I know most visitors do not read longer posts, especially not posts on arcane topics likeentrainment of circadian rhythms which filled this blog all week long.
But I wrote them for myself and everything else is profit. I wrote them because I wanted to hype myself for my own Dissertation writing. Even if no one reads those posts, I feel better having written them.
This whole exercise was quite instructive to me. Re-reading my old papers again, after 4-5 years made me see them in a different light. Compare, if you are interested, the way I described the data in my papers to the way I described them in blog posts! With a 20-20 hindsight, I now emphasize some things that I barely mentioned in the papers, while not paying too much attention to the ideas described at length in the papers.
When you just start out on some work and design a series of experiments, you live in that naive, megalomaniacal world in which you believe that all the experiments will work perfectly and the results will turn out exactly as you expect, confirming your brilliant new hypothesis.
A couple of years later, when all is done, you are feeling more than a little down. Several experiments did not work at all. Some worked as expected but the stats are not as clear-cut as you hoped for. Others worked fine but the results do not agree with your pet hypothesis. But data need to ger published so you sit down and explain them, although your heart has not completely changed your mind yet at the time.

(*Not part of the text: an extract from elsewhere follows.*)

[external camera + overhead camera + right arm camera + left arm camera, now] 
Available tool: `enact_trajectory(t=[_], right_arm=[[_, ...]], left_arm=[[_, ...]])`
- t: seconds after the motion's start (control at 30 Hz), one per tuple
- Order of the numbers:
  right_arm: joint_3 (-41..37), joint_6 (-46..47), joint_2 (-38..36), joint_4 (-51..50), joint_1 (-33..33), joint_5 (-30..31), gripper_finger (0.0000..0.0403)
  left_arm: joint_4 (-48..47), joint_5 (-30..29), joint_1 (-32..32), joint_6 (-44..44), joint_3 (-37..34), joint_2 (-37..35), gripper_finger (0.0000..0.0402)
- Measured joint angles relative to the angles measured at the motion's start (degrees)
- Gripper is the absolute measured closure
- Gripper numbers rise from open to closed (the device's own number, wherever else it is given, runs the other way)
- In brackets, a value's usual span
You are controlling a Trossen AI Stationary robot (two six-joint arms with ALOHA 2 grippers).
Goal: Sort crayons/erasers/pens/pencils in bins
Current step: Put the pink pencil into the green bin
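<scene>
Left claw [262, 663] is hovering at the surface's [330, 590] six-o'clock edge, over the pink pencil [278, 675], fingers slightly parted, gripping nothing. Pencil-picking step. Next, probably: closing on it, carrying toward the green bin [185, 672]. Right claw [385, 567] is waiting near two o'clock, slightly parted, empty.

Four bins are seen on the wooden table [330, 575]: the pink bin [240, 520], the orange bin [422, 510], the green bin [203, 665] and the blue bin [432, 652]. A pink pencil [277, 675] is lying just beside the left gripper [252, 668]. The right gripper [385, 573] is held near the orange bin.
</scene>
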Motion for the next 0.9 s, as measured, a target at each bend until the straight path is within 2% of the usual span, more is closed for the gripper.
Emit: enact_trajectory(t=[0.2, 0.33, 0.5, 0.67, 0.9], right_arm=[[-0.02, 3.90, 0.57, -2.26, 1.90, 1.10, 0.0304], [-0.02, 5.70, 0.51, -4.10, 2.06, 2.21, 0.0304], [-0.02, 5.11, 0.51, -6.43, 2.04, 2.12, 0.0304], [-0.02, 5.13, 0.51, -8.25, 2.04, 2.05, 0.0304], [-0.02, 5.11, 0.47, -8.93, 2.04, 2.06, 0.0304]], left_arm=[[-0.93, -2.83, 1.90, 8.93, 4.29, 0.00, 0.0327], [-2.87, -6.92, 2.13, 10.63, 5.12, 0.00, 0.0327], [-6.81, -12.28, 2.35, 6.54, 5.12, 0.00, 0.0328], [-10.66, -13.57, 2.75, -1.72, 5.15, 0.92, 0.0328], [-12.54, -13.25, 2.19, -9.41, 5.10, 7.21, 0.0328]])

But a few years later, bad experiments forgotten, it is easy to look at the work more objectively. Now I know not only what was published before, but also what was published after (and what I did subsequently and did not publish yet). I now know how the other people responded to my papers, who cited them and what for, and how the work slowly changed my own thinking on the topic. Now I look back at them and think - hey, they are not Science/Nature material but they are good, certainly not as bad as I thought they were back then.
I guess that is one part of the learning experience of graduate school - learning to live with a mismatch between expectations and reality and learn to cherish what you got.
Also, in a blog post, I could also give you behind-the-scenes story of how the paper came about in the first place, the true motivations for doing the work, exactly who did what (instead of just a line-up of co-authors), if there was ant competition or colaboration involved, how the work influenced our thinking long-term, and wild speculations that do not directly flow from the data but are only inspired by them.